**WORK TASK**.
Locate the line that contains "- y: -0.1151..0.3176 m", then copy it and all later lines of the data below exactly, through the last one.

**DATASET SECTION**.
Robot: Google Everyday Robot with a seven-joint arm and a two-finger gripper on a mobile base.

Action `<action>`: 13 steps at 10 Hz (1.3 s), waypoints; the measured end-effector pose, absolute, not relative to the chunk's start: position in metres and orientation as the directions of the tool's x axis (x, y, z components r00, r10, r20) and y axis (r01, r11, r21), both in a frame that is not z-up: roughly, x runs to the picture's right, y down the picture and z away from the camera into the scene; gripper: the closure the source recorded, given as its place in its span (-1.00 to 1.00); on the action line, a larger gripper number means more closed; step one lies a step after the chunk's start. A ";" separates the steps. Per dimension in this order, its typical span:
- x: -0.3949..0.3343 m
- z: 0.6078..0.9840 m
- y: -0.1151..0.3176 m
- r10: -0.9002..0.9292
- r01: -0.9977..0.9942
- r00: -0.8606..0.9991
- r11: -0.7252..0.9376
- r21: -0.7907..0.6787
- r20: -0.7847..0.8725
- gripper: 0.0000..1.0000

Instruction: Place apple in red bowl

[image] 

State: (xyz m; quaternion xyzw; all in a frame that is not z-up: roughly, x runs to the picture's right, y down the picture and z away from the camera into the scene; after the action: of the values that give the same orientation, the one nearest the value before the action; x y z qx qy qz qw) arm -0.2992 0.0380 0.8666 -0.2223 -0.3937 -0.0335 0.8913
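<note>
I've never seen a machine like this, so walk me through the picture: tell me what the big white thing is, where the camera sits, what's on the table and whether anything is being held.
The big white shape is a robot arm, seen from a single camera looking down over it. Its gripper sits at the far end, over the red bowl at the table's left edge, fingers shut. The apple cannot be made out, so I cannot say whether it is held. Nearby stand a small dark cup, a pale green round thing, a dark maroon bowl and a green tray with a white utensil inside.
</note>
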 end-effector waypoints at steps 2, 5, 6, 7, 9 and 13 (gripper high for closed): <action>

**SOLVED PROBLEM**.
- y: -0.1151..0.3176 m
- r10: -0.9002..0.9292
- r01: -0.9977..0.9942
- r00: -0.8606..0.9991
- r11: -0.7252..0.9376
- r21: -0.7907..0.6787
- r20: -0.7847..0.8725
- gripper: 0.0000..1.0000

Instruction: Place apple in red bowl

[image] 

State: (xyz m; quaternion xyzw; all in a frame that is not z-up: roughly, x runs to the picture's right, y down the picture and z away from the camera into the scene; after the action: of the values that give the same orientation, the one nearest the value before the action; x y z qx qy qz qw) arm -0.2992 0.0380 0.8666 -0.2223 -0.3937 -0.0335 0.8913
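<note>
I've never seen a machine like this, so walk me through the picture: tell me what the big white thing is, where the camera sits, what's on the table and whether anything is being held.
The big white shape is a robot arm, seen from a single camera looking down over it. Its gripper sits at the far end, over the red bowl at the table's left edge, fingers shut. The apple cannot be made out, so I cannot say whether it is held. Nearby stand a small dark cup, a pale green round thing, a dark maroon bowl and a green tray with a white utensil inside.
</note>
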 end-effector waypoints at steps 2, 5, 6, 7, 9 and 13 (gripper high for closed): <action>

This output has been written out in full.